EXERCISE GOAL: Once the line containing "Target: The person" is found in the material below, it and every line after it should be transcribed exactly, with pictures left out and nothing added.

RECORD SET:
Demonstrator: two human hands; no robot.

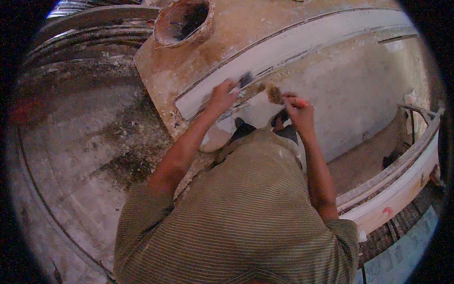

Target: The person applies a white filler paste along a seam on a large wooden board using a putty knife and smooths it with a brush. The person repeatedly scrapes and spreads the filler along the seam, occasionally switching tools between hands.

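Note:
My left hand (223, 97) is closed around a small dark tool (245, 79), blurred by motion, whose kind I cannot make out. Its end is over the long white strip (293, 54), which looks like a moulding and lies across a stained board. To the right, the fingers of my right hand (301, 112) are pinched on a thin tool with a reddish-orange part near the fingers. A brown rounded lump (274, 94) shows at this tool's far end; whether it is a tool head or material is unclear. My hands are apart.
A crusted bucket (183, 23) with a dark inside stands at the back of the tan board (236, 23). Curved pieces (90, 38) are stacked at the far left. A curved white piece (402, 175) lies at the right. Dark debris (127, 165) covers the floor at left.

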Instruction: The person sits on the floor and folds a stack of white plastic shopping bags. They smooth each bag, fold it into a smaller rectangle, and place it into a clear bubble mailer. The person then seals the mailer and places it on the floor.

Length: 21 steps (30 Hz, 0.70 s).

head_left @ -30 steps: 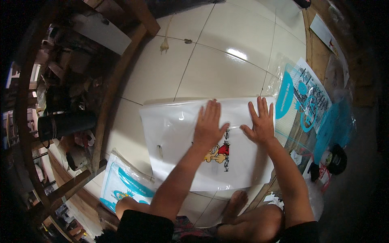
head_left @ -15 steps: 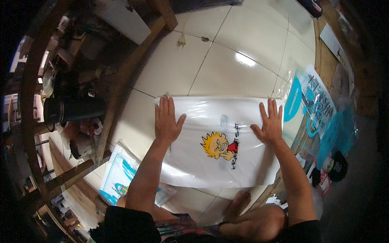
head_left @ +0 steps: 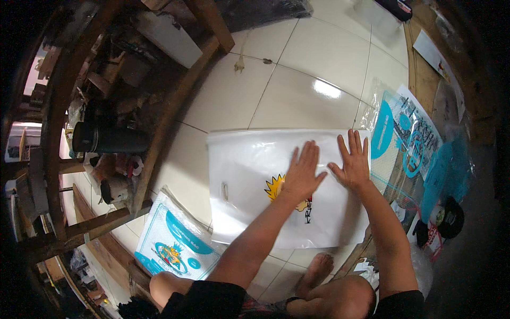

SOLUTION:
Target: The person applies a white filler paste along a seam on a large wooden board using a putty knife and smooths it with a brush. The person repeatedly scrapes and spreads the filler along the seam, occasionally switching tools between hands.

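Note:
My left hand (223, 97) is closed around a small dark tool (245, 79), blurred by motion, whose kind I cannot make out. Its end is over the long white strip (293, 54), which looks like a moulding and lies across a stained board. To the right, the fingers of my right hand (301, 112) are pinched on a thin tool with a reddish-orange part near the fingers. A brown rounded lump (274, 94) shows at this tool's far end; whether it is a tool head or material is unclear. My hands are apart.
A crusted bucket (183, 23) with a dark inside stands at the back of the tan board (236, 23). Curved pieces (90, 38) are stacked at the far left. A curved white piece (402, 175) lies at the right. Dark debris (127, 165) covers the floor at left.
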
Instruction: The person sits on the floor and folds a stack of white plastic shopping bags. They smooth each bag, fold it into a smaller rectangle, and place it into a clear bubble mailer. The person then seals the mailer and places it on the floor.

Length: 21 steps (30 Hz, 0.70 s).

head_left @ -30 steps: 
head_left @ -15 steps: 
head_left @ +0 steps: 

That is the complete answer.